To remedy this, the researchers directed an amyloid protein model, the white egg egg lysozyme, through a peristaltic pump similar to that used for dialysis. They then used fluorescence detection to monitor the amyloid formation of the white lysozyme with chicken eggs because it was powered by the pump system.

“The results were very intriguing,” said Hirotsugu Ogi, principal author. “The flow through the peristaltic pump system has effectively triggered the formation of amyloids by the white egg egg lysozyme.”

Then, the researchers tested proteins forming amyloids associated with human diseases, including a-synuclein, the amyloid B 1-40 and B2-Microglobulin, and found that they also formed amyloids in the peristaltic pump system. Their calculations have shown that the shear stress on the liquid caused by the pumping movement mechanically broke the supersaturation to induce amyloid formation.
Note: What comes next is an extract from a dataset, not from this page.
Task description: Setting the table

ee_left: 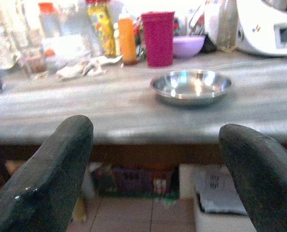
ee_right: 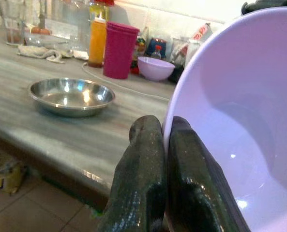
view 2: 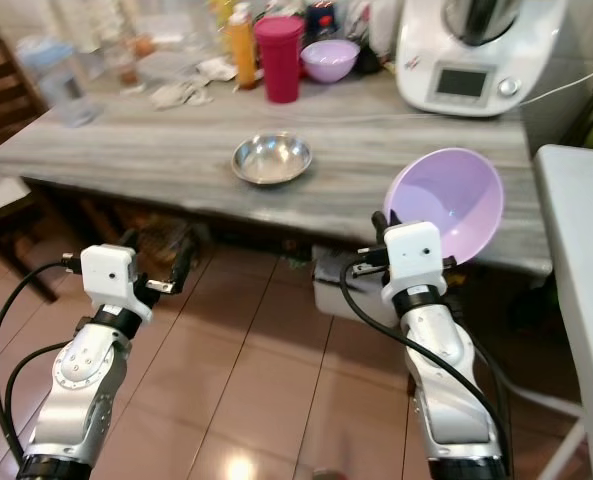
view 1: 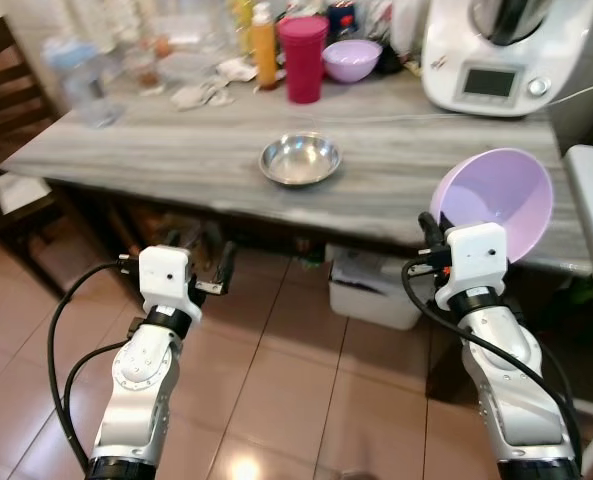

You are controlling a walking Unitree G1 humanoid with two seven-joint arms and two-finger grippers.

“Our results suggest that shear flow forces in various fluids in our body, such as bloody blood and liquid, could trigger the formation of amyloids,” said Goto.

Since certain medical procedures such as dialysis use peristaltic pumps, it may be another trigger for amyloidosis. Understanding the effects of shear forces on protein sunseaturation could clarify how amyloid aggregates are starting to form a nucleation and help develop treatment strategies.